# Need help ASAP



## roxihart (Mar 5, 2009)

Hello,

Sammie is about 1 1/2 years now and doing extremely well I think with her training. However she is still unreliable when it comes to jumping. She hardly ever jumps on me since I'm the one most consistent with her and occasionally on my hubby; this leaves us little opportunity for correction. I will be moving home to help with the care of my elderly grandmother and Sammie will of course be going with me. I'm concerned with her jumping on my grandma and injuring her.. she's quite fragile and recently broke a hip. Anyone with advice on greatly effective techniques to address jumping. 

THANKS!


----------



## AcesWild (Nov 29, 2008)

if you are uncomfortable with it then use baby gates so sammy can't jump on her. Separate her from your grandmother if you are worried about it.


----------



## Oaklys Dad (Dec 28, 2005)

The baby gates are a good idea. You could also keep Sammie on a leash when grandma is up and about. 

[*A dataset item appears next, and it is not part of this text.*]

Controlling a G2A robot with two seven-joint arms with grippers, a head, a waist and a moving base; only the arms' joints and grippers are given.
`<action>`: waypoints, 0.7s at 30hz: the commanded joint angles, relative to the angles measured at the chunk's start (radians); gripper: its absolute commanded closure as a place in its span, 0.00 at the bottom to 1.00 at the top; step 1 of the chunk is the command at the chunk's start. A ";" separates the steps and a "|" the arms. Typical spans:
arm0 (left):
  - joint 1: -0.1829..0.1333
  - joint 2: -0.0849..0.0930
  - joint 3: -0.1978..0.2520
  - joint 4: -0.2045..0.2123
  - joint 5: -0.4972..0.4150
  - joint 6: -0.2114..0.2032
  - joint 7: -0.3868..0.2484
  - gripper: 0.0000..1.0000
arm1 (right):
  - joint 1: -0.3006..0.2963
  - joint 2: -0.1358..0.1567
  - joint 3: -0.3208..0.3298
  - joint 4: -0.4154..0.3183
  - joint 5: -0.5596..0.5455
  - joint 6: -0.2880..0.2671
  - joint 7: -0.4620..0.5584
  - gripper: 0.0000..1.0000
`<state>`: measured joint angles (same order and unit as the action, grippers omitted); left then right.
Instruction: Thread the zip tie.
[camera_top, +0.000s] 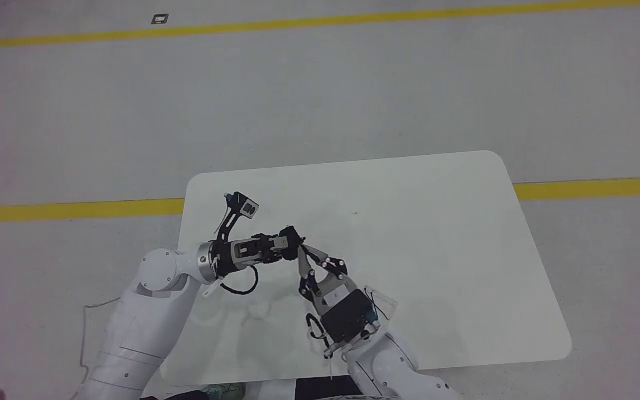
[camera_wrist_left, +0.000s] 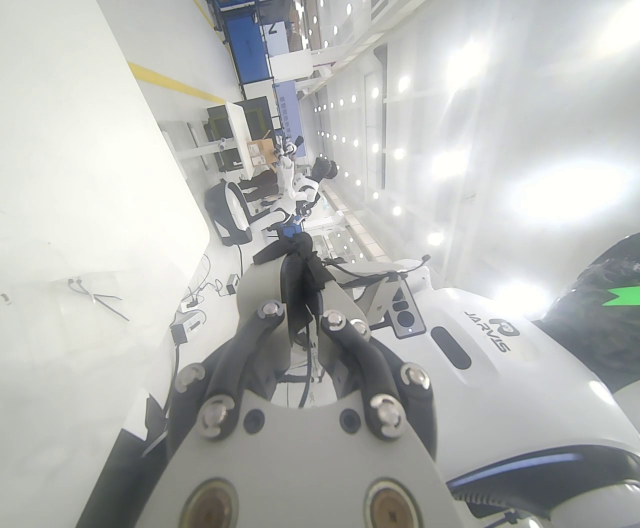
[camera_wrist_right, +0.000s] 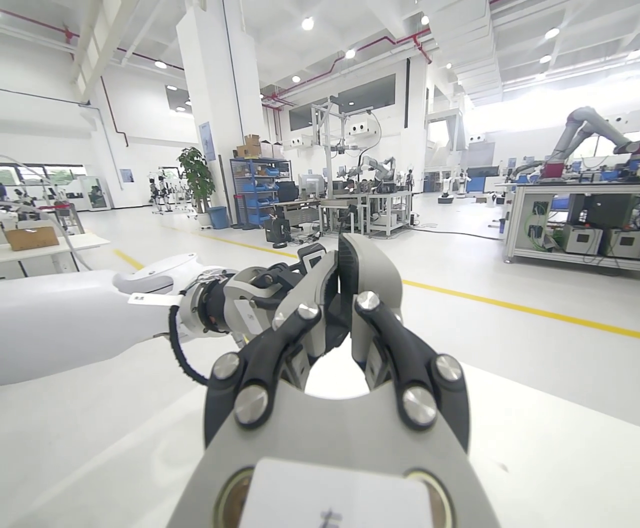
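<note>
White tabletop (camera_top: 450, 220) lay beneath both arms. The left arm extended from eight o'clock with its forearm nearly level, and its wrist was turned so that the left gripper (camera_top: 291, 240) pointed toward three o'clock. The right arm stretched from six o'clock and angled toward eleven. The right gripper (camera_top: 304, 256) sat tip to tip with the other, and the two were touching or nearly so, held above the table. Each gripper's jaws were pressed together with the pads meeting, but whether a tie sat between them could not be made out. Thin dark zip ties (camera_wrist_left: 97, 298) lay flat on the table, apart from both grippers. They seemed to rest on a clear wrapper (camera_top: 380, 300) just beside the right wrist, at four o'clock from the fingertips.
</note>
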<state>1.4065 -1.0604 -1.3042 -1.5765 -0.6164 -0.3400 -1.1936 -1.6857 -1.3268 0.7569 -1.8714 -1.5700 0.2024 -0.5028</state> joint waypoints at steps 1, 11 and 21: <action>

You can also enlist a few friends to help train Sammie to learn that she only gets attention when sitting. Good luck to you.


----------



## roxihart (Mar 5, 2009)

Someone else mentioned that, but I would much rather take the time to train her to act appropriately then have to set boundaries for her. It would be useful for not only my grandma but anyone she is in close proximity with. Jumping is just not acceptable in my mind unless it is by command for some reason. I prefer to teach my dog how to live with me instead of having to restrict her from things because I'm too lazy to communicate to her what is ok and what isn't.


----------



## roxihart (Mar 5, 2009)

I like this idea of making her sit. Our dog at home does it and I think its wonderful, he's a little older and MUCH calmer though..  We've tried our best and she understand somewhat but its not that she is super jumpy all the time, it's more that when she is excited because someone comes home; that is when she jumps. She does great when you're just walking around.

I've been ignoring her until she sits or goes to mind her own business and then reward her with my attention and it seems to be working somewhat. It's the exciting parts of the day that are my concern.


----------



## AcesWild (Nov 29, 2008)

If you have time to train it then go for it, I guess your title is what is confusing me as I figured that you wouldn't have much time to really correct it if you need help "asap". If you have time to go correct it then you'll definitely get advice on how to do it. Moxie is allowed to put her feet up on me because she needs to help me and alert me. I guess being a little dog it's not as big of an issue...atleast I don't see it as big of an issue.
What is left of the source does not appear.